The Escher-eqse city of Ayona has a nominal nobility, in the form of a duke and his royal family, but the city is mostly governed by the frequently conflicting groups of Mechanics and Alchemist. While the Mechanics and Alchemists exist in an uneasy truce with each other, they both vie for the upper hand in power. The ancient city was “grown” out of stone by the ubiquitous but slowly dying race of gargoyles, who, when they were stronger, were worshipped and feared and kept both groups in check.
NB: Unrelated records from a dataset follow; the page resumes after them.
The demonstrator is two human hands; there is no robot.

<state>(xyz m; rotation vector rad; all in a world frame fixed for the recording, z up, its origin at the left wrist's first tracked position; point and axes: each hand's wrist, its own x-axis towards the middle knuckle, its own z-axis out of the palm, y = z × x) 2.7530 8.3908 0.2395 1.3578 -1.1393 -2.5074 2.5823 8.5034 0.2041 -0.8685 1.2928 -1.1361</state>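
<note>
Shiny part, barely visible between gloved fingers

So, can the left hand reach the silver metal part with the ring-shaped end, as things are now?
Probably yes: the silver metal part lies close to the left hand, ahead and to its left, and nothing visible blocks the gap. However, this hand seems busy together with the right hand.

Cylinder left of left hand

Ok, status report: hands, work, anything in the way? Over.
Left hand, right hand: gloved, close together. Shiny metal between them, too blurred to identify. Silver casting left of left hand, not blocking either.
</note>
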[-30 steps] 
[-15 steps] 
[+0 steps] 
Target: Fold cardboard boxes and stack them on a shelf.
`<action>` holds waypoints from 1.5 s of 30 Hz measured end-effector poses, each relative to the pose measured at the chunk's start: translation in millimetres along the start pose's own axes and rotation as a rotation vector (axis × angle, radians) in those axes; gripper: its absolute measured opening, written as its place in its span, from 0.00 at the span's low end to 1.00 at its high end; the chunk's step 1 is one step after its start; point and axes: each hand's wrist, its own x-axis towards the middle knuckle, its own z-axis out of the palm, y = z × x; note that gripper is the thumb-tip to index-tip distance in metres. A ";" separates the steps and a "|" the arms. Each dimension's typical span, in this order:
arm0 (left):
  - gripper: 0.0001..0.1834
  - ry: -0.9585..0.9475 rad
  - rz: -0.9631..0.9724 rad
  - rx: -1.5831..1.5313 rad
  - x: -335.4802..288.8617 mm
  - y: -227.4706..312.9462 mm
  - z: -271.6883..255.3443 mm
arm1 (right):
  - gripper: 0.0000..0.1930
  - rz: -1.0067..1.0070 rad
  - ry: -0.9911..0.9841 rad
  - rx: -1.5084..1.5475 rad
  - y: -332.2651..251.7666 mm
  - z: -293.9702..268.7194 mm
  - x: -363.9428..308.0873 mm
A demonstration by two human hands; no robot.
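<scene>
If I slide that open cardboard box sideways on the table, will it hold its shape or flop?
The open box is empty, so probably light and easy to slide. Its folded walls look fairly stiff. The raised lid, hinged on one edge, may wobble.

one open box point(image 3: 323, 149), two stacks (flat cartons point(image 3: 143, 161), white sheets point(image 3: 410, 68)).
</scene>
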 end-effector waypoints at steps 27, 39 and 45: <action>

Mattie, a mechanical automaton, is at the center of this conflict for several reasons. First, she is the creation of a prominent Mechanic, Loharri. Second, she is a practicing alchemist. And finally, she has been contacted by the gargoyles and given the task to heal the sickness that turns them into stone. While Mattie is mostly a free agent, she bound to Loharri, because he has the key to her clockwork heart.
The novel has numerous subplots and operates on several levels. One is as a novel of political intrigue. The war between the Mechanics and Alchemists is kicked off when a terrorist group destroys the stone palace, and both groups point the finger at each other. Mattie shuttles back and forth between the two groups. As automaton, most of the mechanics believe that she is the mute and mindless servant of Loharri, so she can listen in on their plans without being considered a threat. Both groups use Mattie to find out who the culprit is, without realizing that she has her own motivations. The Alchemy of Stone is also a novel of weird magic. In addition to the major narrative featuring Mattie, part of the novel is narrated by the gargoyles themselves. Their mysterious story is told in a plural poetic voice, not unlike Kafka’s short story Josephine the Singer.
“We scale the rough bricks of the building’s façade. Their crumbling edges soften under our claw-like fingers; they jut out of the flat, adenoid face of the wall to provide easy footholds….We could’ve flown. But instead we hug the wall, press our cheeks against the warm bricks; the filigree of age and weather covering their surface imprints on our skin, steely-gray like the thunderous skies above us…”
Most of the scenes of Mattie performing alchemy have her doing arcane things. She can see salamanders dancing in fire, and other elementals. The fact that Mattie does not have a soul also allows her to befriend the Soul Smoker, a much feared lonely old man who devours ghost and like Mattie is used by various factions. It is also a novel of relationships, between creator and creation, between magic and science, and ultimately, between people. While there is a slight love story, most of the tension in the book is generated by the love-hate relationship between Mattie and Loharri. In a way, their disturbing relationship reminds me of the dynamics of male-female, master and slave relationship explored in the oeuvre of Octavia Butler.
Sedia’s novel has a steady pace and aims for the ‘slice of life’ feel of the fantasy books of Ursula LeGuin’s Tehanu or any of Patricia McKillip’s work. She avoids explaining some of the magic/mechanics—like what makes Mattie intelligent. Instead, the reader sees the world mostly through Mattie’s eyes, and feels her terrible loneliness. She’s a misfit toy in a strange world. If at times she is passive, it fits with her character. She is literally a breakable person. The novel’s main weakness is that is can’t make up its mind as to what kind of story it wants to be. Quest story? Love story? Political allegory? (In addition to the terrorism and the revolution stories, there is also a subplot involving racial profiling). The anomie that pervades the narrative seems to be the main theme of the book. From the Soul Smoker to the gargoyles to Mattie herself, this is a book about those unsung heroes and outsiders who sacrifice much for the common good. The resolution is both haunting and unresolved. While The Alchemy of Stone is not a perfect book, it is a worthwhile read and belongs on the same shelf as such postmodern fantasy authors like Mieville and Vandermeer.